┌──

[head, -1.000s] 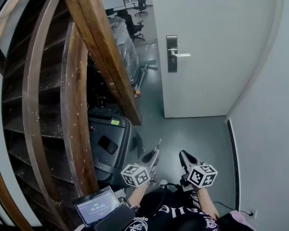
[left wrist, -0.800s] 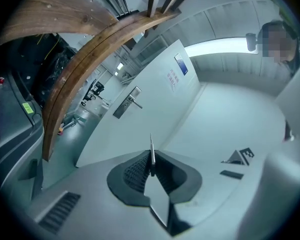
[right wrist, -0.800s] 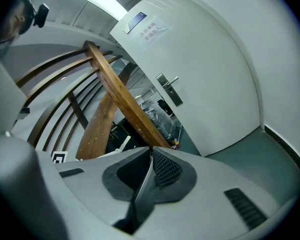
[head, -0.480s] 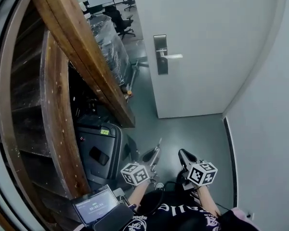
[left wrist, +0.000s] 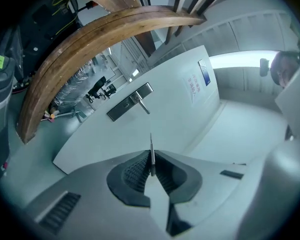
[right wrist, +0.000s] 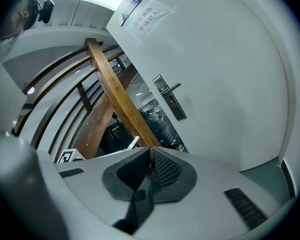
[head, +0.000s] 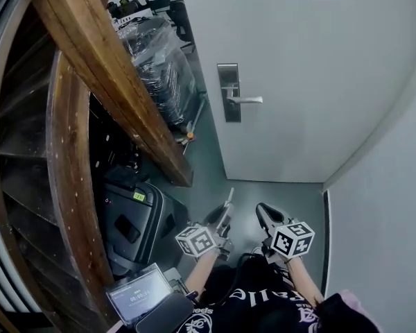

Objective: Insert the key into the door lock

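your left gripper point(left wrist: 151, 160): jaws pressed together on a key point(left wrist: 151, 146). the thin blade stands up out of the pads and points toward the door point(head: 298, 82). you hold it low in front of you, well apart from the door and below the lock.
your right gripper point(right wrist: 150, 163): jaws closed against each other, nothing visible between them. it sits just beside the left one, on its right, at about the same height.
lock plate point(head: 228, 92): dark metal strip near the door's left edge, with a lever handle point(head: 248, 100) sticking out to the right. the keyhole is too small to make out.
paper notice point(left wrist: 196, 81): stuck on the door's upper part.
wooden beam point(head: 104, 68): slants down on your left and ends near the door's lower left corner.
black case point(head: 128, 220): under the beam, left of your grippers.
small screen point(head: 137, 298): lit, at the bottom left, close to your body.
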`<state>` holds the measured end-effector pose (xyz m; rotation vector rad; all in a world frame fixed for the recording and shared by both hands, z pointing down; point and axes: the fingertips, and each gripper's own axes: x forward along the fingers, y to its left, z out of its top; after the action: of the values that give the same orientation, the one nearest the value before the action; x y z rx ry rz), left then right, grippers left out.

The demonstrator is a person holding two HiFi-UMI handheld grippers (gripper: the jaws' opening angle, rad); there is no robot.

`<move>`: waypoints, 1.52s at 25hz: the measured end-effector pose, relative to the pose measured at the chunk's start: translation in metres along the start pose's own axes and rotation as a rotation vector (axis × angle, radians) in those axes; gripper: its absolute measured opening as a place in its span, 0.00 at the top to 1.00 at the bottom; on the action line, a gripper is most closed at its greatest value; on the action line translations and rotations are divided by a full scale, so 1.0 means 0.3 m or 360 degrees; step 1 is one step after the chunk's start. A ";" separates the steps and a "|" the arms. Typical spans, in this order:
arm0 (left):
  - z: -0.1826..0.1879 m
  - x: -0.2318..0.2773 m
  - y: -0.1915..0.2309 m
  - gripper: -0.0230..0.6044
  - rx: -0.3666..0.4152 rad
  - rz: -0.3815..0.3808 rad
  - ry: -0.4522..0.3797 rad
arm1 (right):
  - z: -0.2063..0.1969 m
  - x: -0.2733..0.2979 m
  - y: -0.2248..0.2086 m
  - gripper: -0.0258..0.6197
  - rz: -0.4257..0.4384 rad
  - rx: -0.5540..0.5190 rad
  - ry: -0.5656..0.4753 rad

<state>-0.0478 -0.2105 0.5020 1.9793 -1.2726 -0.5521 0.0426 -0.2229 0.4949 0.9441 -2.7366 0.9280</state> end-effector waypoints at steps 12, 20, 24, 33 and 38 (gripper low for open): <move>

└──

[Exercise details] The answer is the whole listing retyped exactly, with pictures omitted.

[Written reply]
[head, -1.000s] 
[left wrist, -0.800s] 
[right wrist, -0.800s] 
[head, -0.480s] 
[left wrist, +0.000s] 
[right wrist, +0.000s] 
[head, +0.000s] 

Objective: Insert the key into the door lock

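your left gripper point(left wrist: 151, 160): jaws pressed together on a key point(left wrist: 151, 146). the thin blade stands up out of the pads and points toward the door point(head: 298, 82). you hold it low in front of you, well apart from the door and below the lock.
your right gripper point(right wrist: 150, 163): jaws closed against each other, nothing visible between them. it sits just beside the left one, on its right, at about the same height.
lock plate point(head: 228, 92): dark metal strip near the door's left edge, with a lever handle point(head: 248, 100) sticking out to the right. the keyhole is too small to make out.
paper notice point(left wrist: 196, 81): stuck on the door's upper part.
wooden beam point(head: 104, 68): slants down on your left and ends near the door's lower left corner.
black case point(head: 128, 220): under the beam, left of your grippers.
small screen point(head: 137, 298): lit, at the bottom left, close to your body.
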`<state>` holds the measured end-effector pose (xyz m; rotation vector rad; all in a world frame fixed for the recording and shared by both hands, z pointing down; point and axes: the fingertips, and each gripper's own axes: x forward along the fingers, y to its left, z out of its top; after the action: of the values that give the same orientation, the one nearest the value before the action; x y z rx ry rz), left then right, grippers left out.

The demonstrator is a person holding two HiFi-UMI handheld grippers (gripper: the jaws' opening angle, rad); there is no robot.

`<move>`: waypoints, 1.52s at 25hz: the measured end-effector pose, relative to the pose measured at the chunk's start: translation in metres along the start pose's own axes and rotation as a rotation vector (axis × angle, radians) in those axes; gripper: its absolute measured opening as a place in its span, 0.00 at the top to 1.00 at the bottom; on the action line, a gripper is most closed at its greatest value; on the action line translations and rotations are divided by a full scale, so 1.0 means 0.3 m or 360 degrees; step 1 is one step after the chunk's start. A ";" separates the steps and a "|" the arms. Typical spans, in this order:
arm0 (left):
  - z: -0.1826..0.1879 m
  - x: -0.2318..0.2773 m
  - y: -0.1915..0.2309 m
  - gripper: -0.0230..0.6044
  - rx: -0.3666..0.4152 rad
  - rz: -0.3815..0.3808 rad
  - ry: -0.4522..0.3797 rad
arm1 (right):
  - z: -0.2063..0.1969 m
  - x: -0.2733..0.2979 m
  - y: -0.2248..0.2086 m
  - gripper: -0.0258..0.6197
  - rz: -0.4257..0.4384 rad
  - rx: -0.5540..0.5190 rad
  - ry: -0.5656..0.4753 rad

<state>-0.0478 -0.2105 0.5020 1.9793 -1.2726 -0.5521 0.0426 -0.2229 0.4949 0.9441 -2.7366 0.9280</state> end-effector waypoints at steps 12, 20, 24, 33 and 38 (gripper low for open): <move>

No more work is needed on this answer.